С этими словами Китаец подошел к женщине, лежавшей без сознания на полу фургона, и молниеносным движением сломал ей шею. Бухгалтер не успел даже осознать, что происходит. Он только слышал, как громко треснули шейные позвонки его жены.
– Кончайте и его, – приказал Китаец двум помощникам.
Но еще до того, как мафиози с бородкой склонился над бухгалтером, чтобы прирезать его, жертва из последних сил приподнялась и ударила того в пах. Мафиози взвыл и от неожиданности выпустил из руки нож. Звякнув, нож упал, а бухгалтер подхватил его и с остервенением вонзил в ногу своему несостоявшемуся убийце. Никто из герцословаков не ожидал такого поворота событий. Козлобородый заорал, бухгалтер пополз к двери фургона и нажал на ручку. Дверь приоткрылась, до желанной свободы было всего полметра…
Китаец действовал стремительно. Всего один прыжок – и он оказался около бухгалтера. Обхватив его шею локтем, мафиози коленом уперся в позвоночник жертвы. Бухгалтер закричал, крик вышел глухим. Еще одна секунда – и его тело обмякло. Лысый герцословак в кожаной куртке с черепом втащил за ноги тело бухгалтера внутрь фургона. Китаец, перед тем как захлопнуть дверцу, внимательно осмотрелся по сторонам. Они были в фешенебельном районе – бухгалтер купил себе нехилую трехэтажную виллу за четыре с половиной миллиона. Полиции, слава богу, поблизости нет.
Китаец заметил в конце квартала две фигуры. Похоже, мужик с девчонкой. Ничего страшного, они не могли видеть, что произошло, а если и видели, то предпочтут молчать.
– Заткнись! – крикнул он завывавшему бородачу, который вцепился в раненую ногу. – Нужно было сразу кончать его. А теперь в порт, – приказал он водителю.
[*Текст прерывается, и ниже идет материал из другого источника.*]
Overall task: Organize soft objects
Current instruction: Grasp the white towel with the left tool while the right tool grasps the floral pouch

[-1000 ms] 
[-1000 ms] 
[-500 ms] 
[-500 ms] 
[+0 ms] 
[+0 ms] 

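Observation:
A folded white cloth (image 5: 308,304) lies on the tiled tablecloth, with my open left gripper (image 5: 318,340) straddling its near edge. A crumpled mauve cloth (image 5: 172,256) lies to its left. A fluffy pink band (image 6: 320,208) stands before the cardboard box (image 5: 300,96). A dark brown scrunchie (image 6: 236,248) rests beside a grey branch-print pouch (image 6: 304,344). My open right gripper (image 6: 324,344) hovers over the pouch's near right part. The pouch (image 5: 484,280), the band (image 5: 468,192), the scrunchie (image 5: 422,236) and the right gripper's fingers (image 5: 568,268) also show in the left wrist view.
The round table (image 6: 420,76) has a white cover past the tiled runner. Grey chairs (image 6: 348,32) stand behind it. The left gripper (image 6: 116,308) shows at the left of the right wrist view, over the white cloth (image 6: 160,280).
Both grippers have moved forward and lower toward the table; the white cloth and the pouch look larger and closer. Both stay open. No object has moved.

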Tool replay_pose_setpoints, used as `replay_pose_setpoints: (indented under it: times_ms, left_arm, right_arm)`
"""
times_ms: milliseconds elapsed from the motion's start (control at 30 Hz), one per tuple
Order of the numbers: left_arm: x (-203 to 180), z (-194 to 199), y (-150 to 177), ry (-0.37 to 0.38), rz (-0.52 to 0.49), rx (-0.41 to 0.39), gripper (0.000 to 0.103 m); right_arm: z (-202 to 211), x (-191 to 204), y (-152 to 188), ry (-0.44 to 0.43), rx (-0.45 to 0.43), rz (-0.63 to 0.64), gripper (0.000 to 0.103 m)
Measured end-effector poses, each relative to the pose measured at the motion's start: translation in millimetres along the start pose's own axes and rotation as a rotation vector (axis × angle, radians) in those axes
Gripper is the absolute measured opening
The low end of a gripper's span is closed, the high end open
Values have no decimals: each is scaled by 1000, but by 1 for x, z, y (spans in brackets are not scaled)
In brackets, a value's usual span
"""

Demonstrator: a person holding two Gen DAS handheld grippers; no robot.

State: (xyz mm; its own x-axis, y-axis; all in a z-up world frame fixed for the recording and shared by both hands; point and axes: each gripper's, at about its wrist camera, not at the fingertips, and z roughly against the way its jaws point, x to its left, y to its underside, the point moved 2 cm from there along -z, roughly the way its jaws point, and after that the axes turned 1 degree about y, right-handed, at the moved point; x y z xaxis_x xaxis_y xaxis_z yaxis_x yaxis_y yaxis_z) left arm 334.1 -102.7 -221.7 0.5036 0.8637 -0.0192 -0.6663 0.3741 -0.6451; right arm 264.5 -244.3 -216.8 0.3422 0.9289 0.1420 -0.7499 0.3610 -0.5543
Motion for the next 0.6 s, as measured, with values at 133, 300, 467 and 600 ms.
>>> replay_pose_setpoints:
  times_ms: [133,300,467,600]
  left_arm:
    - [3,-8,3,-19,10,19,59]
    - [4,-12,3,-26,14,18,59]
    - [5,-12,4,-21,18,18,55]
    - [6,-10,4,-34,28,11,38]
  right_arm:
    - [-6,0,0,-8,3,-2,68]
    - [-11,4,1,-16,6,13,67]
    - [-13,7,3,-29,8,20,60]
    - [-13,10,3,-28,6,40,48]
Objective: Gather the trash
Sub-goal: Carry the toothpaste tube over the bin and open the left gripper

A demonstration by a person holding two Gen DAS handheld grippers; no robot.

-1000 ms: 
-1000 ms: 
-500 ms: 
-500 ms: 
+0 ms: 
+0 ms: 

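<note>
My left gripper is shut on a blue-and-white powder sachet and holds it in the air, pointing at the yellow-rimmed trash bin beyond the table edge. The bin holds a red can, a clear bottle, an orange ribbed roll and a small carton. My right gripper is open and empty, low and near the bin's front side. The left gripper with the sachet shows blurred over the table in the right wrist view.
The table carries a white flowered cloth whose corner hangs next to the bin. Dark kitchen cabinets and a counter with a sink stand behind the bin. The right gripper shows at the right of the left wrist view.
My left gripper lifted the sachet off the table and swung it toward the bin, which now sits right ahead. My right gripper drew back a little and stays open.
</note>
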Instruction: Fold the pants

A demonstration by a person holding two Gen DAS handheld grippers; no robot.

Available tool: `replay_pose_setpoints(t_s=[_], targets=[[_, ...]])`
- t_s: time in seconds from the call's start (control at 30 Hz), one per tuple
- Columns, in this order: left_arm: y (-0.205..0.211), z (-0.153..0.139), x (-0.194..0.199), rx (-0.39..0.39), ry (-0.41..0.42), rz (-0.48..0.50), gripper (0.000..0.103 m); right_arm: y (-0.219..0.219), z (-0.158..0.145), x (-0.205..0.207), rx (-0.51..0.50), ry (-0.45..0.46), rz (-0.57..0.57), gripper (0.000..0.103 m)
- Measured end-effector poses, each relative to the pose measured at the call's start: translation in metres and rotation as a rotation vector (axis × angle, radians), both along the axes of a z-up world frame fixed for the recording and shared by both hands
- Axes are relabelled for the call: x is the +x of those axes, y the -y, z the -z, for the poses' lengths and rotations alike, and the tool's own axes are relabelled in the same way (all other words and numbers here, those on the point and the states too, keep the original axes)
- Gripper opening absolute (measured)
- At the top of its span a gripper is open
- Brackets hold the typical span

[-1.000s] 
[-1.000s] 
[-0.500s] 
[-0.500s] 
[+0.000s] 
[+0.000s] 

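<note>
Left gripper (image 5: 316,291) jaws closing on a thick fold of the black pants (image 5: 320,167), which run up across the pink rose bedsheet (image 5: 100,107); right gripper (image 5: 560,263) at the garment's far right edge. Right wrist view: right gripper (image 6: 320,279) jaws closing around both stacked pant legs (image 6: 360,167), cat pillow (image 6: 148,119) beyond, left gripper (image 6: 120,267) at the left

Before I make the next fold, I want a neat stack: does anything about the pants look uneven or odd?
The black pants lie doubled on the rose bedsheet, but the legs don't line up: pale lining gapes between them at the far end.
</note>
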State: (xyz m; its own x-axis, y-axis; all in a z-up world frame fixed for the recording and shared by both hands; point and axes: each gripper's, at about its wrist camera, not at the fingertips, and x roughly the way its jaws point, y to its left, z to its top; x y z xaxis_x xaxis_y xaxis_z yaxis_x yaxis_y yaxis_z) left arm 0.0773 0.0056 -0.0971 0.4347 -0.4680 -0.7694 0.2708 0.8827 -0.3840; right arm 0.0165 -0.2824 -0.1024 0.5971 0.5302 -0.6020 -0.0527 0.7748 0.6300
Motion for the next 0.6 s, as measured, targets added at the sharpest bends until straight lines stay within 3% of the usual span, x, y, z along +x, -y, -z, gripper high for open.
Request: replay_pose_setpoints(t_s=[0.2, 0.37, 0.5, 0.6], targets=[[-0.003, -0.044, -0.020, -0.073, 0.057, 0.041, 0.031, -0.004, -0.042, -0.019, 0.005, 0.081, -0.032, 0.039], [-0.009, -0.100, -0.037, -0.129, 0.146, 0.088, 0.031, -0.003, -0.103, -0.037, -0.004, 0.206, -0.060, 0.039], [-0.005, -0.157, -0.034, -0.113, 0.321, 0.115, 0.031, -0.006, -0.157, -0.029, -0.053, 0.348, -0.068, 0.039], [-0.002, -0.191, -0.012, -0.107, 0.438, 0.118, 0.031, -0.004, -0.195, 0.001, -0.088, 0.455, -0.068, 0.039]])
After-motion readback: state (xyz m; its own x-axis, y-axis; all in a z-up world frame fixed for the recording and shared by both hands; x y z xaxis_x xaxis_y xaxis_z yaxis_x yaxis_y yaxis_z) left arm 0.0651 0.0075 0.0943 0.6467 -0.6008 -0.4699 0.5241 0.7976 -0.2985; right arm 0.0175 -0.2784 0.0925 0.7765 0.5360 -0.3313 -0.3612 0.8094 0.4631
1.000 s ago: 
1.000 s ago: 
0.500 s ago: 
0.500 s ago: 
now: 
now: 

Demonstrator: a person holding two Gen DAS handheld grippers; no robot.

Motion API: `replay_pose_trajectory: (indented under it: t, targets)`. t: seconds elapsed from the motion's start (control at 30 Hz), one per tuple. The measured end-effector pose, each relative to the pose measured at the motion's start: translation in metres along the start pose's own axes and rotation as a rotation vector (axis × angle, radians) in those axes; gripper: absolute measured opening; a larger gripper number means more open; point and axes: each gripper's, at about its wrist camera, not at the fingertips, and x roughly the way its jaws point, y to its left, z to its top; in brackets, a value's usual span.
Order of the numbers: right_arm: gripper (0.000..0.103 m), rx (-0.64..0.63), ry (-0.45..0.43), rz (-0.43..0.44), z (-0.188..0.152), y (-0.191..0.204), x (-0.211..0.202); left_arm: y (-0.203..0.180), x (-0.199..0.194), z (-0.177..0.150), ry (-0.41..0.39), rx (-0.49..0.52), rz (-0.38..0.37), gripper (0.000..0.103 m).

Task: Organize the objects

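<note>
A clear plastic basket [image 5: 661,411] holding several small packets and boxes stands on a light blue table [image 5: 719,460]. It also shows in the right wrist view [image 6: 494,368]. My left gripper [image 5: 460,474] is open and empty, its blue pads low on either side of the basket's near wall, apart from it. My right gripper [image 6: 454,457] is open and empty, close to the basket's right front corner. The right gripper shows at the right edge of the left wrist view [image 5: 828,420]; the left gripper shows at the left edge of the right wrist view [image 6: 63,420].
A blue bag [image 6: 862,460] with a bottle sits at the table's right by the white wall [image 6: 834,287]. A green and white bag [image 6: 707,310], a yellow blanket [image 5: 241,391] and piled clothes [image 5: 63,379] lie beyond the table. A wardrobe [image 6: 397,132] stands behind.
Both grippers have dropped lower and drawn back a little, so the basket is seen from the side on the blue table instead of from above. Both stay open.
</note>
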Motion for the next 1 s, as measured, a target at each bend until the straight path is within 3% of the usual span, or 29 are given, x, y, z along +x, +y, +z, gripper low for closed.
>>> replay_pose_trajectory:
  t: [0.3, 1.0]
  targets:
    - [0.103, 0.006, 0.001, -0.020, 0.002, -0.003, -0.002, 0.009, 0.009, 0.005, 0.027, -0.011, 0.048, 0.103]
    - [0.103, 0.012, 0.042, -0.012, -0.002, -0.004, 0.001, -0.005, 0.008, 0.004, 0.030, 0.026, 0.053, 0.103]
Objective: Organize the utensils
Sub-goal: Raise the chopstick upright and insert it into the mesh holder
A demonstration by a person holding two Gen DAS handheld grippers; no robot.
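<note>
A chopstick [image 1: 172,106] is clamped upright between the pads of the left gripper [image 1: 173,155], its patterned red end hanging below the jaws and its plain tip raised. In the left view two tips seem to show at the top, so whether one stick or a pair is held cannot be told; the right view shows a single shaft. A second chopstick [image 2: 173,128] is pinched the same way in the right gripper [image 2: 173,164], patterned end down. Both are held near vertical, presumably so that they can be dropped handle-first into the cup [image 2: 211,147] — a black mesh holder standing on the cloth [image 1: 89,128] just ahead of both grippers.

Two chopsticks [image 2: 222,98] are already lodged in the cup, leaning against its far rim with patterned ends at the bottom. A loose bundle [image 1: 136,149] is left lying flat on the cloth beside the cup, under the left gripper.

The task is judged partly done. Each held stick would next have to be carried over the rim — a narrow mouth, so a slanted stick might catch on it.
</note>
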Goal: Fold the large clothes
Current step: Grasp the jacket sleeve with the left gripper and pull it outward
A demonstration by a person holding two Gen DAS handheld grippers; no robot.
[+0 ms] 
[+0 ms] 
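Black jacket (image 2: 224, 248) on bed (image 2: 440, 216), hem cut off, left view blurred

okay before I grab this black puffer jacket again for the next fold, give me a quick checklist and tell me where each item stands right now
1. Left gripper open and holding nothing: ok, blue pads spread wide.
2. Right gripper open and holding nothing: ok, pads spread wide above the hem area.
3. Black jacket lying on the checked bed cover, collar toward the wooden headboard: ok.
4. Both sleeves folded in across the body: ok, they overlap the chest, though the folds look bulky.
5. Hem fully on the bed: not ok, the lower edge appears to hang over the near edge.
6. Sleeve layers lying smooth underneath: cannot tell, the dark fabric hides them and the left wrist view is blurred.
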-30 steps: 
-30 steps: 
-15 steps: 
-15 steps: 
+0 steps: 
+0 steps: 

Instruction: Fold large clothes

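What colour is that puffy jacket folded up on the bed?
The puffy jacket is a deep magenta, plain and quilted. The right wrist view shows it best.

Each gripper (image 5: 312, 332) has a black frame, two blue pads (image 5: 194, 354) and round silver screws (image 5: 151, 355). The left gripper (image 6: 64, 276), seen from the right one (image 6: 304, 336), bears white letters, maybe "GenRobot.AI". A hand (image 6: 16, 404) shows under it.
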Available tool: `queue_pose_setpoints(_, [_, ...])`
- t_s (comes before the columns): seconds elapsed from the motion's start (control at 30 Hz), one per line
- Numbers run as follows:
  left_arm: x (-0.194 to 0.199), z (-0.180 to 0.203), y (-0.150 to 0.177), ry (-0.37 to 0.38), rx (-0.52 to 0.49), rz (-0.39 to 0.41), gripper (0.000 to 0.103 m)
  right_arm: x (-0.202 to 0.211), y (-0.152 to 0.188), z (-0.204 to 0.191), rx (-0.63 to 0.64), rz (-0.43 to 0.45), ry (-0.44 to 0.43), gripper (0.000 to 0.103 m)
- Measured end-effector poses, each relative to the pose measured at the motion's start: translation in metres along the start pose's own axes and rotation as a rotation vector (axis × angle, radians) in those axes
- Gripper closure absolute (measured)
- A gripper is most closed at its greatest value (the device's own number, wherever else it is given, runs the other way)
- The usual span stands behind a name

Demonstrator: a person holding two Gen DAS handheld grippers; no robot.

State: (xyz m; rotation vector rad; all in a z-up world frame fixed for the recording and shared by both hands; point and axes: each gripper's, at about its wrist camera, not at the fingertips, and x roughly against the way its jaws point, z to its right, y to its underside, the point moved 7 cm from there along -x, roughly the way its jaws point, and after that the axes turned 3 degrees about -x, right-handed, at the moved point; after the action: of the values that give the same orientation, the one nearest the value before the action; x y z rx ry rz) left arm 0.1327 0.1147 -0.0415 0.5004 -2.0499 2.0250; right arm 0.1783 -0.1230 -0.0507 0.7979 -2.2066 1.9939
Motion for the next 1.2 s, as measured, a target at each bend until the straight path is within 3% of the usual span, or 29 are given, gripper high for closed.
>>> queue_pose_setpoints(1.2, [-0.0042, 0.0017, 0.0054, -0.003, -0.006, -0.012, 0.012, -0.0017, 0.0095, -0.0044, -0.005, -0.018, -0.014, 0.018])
Тот молча кивнул. Фургон резко сорвался с места, набирая скорость.
– Необходимо избавиться от тел, – сказал Китаец. – Пусть ими питаются рыбы.
– Что это? – произнесла Дженни.
Она испуганно посмотрела на отца. Алекс насторожился. Он тоже слышал приглушенный крик. Так и есть, фургон, который проехал мимо них несколькими минутами ранее, как в гонках, сорвался с места. Дженни не могла видеть того, что произошло, ведь она стояла спиной к фургону, позируя около «Ягуара». А он видел.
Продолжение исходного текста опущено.